* **Task requirements**:
Line by line, return everything in the listing exactly.

* **Data excerpt**:

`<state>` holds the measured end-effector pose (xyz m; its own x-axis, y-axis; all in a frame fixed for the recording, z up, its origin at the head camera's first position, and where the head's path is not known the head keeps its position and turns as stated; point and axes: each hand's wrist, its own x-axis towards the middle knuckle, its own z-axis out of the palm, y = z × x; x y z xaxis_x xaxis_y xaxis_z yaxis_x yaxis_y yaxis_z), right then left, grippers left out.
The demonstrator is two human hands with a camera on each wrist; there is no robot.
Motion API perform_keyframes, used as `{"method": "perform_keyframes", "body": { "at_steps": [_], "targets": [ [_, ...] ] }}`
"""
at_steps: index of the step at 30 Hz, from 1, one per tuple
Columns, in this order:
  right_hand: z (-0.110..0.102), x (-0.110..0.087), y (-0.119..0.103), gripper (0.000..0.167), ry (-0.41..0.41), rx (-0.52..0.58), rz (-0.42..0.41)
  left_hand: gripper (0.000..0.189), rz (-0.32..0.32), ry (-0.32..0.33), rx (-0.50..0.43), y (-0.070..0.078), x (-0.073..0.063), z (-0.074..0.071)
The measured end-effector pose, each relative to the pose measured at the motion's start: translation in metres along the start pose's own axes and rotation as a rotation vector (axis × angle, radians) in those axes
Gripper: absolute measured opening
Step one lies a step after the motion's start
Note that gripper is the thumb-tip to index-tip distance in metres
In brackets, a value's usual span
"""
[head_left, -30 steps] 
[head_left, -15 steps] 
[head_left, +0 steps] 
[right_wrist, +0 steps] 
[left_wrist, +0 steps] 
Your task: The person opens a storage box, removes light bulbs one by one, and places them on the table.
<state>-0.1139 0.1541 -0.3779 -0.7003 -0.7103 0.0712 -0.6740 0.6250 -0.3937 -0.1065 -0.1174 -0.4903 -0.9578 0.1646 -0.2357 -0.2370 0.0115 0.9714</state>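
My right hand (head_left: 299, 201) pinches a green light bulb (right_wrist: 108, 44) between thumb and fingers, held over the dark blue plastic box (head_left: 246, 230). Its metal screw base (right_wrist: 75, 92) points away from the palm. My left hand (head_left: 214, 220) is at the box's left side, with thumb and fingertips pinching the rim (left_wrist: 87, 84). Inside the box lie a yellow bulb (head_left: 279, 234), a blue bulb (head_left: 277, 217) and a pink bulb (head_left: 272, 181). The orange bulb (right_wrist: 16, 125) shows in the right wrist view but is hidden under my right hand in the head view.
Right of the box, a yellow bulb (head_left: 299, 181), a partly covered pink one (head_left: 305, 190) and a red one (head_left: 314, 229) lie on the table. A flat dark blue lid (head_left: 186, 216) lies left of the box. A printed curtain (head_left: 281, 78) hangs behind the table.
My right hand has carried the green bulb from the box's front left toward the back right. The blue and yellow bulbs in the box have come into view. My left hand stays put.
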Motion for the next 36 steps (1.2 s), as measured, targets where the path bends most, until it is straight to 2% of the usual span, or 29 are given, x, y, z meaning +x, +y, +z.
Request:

* **Solution to the problem**:
`<state>` holds the measured end-effector pose (xyz m; its own x-axis, y-axis; all in a frame fixed for the recording, z up, its origin at the head camera's first position, and where the head's path is not known the head keeps its position and turns as stated; point and axes: each hand's wrist, its own x-axis towards the middle knuckle, its own z-axis out of the palm, y = z × x; x y z xaxis_x xaxis_y xaxis_z yaxis_x yaxis_y yaxis_z), right then left, grippers left out.
The demonstrator is two human hands with a camera on each wrist; there is no robot.
Motion API perform_keyframes, used as `{"method": "perform_keyframes", "body": { "at_steps": [_], "targets": [ [_, ...] ] }}`
"""
at_steps: index of the step at 30 Hz, from 1, one per tuple
Columns, in this order:
  right_hand: z (-0.110..0.102), x (-0.110..0.087), y (-0.119..0.103), gripper (0.000..0.167), ry (-0.41..0.41), rx (-0.52..0.58), rz (-0.42..0.41)
  left_hand: gripper (0.000..0.189), rz (-0.32..0.32), ry (-0.32..0.33), rx (-0.50..0.43), y (-0.070..0.078), x (-0.073..0.063), z (-0.074..0.071)
The measured end-effector pose, each relative to the pose measured at the motion's start: translation in metres along the start pose's own axes and rotation as a rotation vector (axis × angle, radians) in those axes
Gripper: absolute measured opening
Step one lies a step after the motion's start
Note that gripper is the thumb-tip to index-tip distance in metres
In brackets, a value's usual span
"""
[head_left, -30 steps] 
[head_left, -15 steps] 
[head_left, +0 steps] 
[right_wrist, +0 steps] 
[left_wrist, +0 steps] 
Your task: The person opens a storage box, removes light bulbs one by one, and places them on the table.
<state>-0.1139 0.1541 -0.3779 -0.7003 -0.7103 0.0712 -0.6740 0.6250 -0.3937 -0.1065 -0.1174 -0.4903 -0.9578 0.1646 -0.2357 -0.2370 0.0115 0.9714</state>
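My right hand (head_left: 299, 201) pinches a green light bulb (right_wrist: 108, 44) between thumb and fingers, held over the dark blue plastic box (head_left: 246, 230). Its metal screw base (right_wrist: 75, 92) points away from the palm. My left hand (head_left: 214, 220) is at the box's left side, with thumb and fingertips pinching the rim (left_wrist: 87, 84). Inside the box lie a yellow bulb (head_left: 279, 234), a blue bulb (head_left: 277, 217) and a pink bulb (head_left: 272, 181). The orange bulb (right_wrist: 16, 125) shows in the right wrist view but is hidden under my right hand in the head view.
Right of the box, a yellow bulb (head_left: 299, 181), a partly covered pink one (head_left: 305, 190) and a red one (head_left: 314, 229) lie on the table. A flat dark blue lid (head_left: 186, 216) lies left of the box. A printed curtain (head_left: 281, 78) hangs behind the table.
My right hand has carried the green bulb from the box's front left toward the back right. The blue and yellow bulbs in the box have come into view. My left hand stays put.
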Motion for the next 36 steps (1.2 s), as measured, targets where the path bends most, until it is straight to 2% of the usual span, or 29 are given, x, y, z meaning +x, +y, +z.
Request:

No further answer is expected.